> [What you need to do] Beginning with the first line and ending with the one containing "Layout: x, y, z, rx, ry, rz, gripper", copy the lines of the listing below exactly; omit everything else.

> [Source material]
--- START ---
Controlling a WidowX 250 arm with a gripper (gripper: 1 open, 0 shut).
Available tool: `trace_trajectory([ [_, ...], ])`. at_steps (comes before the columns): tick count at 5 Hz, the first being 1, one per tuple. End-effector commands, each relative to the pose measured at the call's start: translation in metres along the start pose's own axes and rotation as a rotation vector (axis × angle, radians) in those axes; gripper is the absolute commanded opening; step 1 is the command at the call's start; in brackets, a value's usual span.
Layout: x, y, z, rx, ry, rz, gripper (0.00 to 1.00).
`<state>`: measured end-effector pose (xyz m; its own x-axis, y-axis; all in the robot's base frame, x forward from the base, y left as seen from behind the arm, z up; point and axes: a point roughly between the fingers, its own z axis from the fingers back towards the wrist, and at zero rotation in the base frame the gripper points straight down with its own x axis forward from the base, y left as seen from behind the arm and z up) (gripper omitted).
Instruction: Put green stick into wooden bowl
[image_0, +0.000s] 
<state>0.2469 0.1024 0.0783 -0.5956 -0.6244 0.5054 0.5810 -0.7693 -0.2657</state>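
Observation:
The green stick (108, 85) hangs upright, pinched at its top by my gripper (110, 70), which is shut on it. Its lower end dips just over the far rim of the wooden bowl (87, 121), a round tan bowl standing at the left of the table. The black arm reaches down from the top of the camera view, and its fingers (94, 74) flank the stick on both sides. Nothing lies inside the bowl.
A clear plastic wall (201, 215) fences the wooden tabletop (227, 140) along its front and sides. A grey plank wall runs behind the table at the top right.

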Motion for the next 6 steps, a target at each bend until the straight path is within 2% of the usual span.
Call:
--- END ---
> [Task solution]
Controlling a WidowX 250 arm with a gripper (gripper: 1 open, 0 shut).
Available tool: `trace_trajectory([ [_, ...], ])`. at_steps (comes before the columns): tick count at 5 Hz, the first being 1, one per tuple. End-effector commands, each relative to the pose measured at the call's start: translation in metres along the start pose's own axes and rotation as a rotation vector (axis × angle, radians) in those axes; gripper is the absolute commanded opening; step 1 is the command at the call's start; in brackets, a value's usual span.
Layout: x, y, z, rx, ry, rz, gripper (0.00 to 1.00).

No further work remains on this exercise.